## TASK REQUIREMENTS
Please keep to the lines below from the one with "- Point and" through the one with "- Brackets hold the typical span", and restate them word for word, ends included.

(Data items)
::::::::::
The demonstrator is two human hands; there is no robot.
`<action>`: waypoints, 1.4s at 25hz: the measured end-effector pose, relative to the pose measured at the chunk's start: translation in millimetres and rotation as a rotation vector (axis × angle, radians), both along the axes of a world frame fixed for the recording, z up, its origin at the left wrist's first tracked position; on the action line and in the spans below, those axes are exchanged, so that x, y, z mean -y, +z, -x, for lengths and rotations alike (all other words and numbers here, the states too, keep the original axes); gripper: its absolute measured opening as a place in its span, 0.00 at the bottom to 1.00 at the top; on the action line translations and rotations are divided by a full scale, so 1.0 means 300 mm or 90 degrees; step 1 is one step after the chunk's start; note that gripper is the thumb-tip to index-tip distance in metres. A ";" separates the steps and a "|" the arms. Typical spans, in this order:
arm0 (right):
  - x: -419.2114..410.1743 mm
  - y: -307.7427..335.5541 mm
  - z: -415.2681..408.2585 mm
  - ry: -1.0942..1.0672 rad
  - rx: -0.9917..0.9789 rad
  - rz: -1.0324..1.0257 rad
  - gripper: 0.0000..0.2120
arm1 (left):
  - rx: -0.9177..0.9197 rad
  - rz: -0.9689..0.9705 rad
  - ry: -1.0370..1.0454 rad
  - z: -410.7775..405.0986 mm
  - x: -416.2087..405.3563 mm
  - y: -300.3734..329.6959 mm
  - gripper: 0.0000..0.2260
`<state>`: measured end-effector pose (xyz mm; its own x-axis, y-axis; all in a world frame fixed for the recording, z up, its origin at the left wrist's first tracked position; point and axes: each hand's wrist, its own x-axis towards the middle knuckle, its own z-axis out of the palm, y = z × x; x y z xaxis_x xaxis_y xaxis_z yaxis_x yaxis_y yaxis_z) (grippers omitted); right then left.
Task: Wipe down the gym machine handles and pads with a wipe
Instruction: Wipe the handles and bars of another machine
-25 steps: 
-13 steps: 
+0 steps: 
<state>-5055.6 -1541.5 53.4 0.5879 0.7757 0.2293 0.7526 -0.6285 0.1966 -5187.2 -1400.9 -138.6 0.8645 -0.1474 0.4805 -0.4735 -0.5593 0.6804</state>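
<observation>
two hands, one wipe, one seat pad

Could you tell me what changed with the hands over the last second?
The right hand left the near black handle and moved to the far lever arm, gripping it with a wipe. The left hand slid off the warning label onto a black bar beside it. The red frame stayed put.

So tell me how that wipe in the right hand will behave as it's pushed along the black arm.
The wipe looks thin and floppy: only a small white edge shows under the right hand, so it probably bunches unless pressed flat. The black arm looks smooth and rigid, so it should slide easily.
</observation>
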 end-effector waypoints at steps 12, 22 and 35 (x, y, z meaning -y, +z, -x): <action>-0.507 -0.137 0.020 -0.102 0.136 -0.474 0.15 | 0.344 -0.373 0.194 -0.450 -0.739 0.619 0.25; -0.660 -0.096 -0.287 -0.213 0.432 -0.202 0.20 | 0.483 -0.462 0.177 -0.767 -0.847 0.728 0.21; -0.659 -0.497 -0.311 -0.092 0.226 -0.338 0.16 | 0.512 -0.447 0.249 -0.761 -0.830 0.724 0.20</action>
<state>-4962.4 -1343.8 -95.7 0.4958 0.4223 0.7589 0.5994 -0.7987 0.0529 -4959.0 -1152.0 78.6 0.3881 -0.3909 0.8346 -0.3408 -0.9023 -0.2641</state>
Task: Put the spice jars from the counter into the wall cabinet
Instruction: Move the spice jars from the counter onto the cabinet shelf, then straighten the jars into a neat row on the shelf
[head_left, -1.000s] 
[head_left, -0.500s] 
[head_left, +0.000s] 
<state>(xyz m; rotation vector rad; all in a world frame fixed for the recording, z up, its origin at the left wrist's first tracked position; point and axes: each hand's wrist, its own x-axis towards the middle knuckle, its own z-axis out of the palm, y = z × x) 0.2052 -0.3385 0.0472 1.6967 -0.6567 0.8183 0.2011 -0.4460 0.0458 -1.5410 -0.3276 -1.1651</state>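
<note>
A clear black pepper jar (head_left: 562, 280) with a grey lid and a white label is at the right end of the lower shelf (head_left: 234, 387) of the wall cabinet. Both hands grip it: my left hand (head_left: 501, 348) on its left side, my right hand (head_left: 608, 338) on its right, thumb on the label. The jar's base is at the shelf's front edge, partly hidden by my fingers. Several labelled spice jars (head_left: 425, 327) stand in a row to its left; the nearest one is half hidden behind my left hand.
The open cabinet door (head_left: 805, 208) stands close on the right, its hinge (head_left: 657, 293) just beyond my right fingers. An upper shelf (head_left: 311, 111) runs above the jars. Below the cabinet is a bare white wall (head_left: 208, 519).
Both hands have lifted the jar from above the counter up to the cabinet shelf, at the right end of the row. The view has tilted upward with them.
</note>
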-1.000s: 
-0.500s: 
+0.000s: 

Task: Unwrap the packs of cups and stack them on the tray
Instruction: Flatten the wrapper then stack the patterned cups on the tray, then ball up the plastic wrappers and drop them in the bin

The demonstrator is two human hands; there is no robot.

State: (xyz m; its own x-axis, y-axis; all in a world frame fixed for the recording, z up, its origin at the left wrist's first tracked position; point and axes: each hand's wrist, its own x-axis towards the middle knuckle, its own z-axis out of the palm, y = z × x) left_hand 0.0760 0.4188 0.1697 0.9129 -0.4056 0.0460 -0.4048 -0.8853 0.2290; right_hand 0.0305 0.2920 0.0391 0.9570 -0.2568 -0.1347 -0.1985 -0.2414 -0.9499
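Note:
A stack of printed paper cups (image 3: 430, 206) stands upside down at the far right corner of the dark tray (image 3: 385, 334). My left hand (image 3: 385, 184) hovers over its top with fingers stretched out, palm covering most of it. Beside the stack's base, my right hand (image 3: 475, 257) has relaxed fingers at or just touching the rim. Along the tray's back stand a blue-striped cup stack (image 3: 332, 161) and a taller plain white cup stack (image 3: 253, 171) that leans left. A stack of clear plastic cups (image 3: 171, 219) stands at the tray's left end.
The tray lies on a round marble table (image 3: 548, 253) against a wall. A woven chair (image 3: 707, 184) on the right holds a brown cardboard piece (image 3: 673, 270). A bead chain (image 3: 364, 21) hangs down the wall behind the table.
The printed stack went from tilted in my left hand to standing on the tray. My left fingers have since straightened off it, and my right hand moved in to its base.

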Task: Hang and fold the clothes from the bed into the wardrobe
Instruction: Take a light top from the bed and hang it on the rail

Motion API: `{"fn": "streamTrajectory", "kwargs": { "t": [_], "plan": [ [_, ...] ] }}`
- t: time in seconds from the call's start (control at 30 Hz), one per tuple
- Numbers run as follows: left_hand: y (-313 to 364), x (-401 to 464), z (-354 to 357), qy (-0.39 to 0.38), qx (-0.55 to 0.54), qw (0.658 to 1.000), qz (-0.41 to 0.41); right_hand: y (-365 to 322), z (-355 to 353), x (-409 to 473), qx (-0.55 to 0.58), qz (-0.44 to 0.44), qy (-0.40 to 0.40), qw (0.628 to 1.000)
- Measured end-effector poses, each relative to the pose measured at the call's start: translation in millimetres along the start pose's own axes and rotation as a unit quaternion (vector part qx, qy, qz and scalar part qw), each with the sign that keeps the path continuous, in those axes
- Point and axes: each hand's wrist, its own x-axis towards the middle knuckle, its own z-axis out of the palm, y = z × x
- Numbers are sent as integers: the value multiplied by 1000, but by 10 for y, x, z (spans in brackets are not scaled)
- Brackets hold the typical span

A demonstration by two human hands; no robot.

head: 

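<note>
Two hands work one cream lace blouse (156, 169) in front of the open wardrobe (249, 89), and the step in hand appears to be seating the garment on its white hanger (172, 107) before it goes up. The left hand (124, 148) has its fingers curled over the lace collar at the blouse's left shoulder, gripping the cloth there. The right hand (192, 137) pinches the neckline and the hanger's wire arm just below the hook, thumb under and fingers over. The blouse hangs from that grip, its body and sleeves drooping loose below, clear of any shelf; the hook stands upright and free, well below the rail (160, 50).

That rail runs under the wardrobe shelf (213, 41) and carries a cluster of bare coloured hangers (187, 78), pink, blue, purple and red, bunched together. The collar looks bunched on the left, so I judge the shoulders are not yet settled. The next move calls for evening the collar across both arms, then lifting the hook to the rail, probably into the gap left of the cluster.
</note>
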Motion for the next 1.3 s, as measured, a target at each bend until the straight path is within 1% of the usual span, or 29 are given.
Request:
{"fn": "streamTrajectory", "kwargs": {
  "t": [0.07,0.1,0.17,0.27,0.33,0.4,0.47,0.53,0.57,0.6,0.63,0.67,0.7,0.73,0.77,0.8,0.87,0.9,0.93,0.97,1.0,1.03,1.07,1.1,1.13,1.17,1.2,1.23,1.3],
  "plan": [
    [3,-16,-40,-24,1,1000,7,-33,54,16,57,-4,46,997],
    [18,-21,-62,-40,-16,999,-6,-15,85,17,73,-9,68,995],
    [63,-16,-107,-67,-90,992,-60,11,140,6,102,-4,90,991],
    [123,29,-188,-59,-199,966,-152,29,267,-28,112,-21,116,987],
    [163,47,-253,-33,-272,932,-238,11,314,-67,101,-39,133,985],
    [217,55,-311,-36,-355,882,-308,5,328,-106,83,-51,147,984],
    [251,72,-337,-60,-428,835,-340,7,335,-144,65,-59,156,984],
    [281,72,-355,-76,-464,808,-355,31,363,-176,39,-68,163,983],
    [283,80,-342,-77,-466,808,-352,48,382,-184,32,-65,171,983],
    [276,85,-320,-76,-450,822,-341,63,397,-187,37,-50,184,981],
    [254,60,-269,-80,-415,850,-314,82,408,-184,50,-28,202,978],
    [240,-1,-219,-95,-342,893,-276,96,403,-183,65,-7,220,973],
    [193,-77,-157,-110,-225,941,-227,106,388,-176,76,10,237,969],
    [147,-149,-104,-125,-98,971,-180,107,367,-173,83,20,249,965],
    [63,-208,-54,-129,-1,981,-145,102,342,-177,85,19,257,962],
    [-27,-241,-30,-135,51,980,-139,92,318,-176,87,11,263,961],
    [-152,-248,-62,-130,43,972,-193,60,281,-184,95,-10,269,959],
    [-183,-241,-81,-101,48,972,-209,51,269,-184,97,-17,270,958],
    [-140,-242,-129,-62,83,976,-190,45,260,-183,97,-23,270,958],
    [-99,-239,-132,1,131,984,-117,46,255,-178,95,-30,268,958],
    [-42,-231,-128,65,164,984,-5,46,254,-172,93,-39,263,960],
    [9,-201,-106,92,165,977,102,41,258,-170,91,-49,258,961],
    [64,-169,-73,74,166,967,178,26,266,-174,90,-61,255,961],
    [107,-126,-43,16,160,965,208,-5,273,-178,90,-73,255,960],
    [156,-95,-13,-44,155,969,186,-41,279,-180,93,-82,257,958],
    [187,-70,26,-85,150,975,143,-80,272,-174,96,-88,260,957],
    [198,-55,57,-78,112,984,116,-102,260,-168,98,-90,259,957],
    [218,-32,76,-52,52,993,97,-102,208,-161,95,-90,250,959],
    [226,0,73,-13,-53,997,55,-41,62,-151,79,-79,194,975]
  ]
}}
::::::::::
## RESULT OF THE TASK
- Point and axes: each hand's wrist, its own x-axis towards the middle knuckle, its own z-axis out of the palm, y = z × x
- Numbers are sent as integers: the value multiplied by 1000, but by 10 for y, x, z (spans in brackets are not scaled)
- Brackets hold the typical span

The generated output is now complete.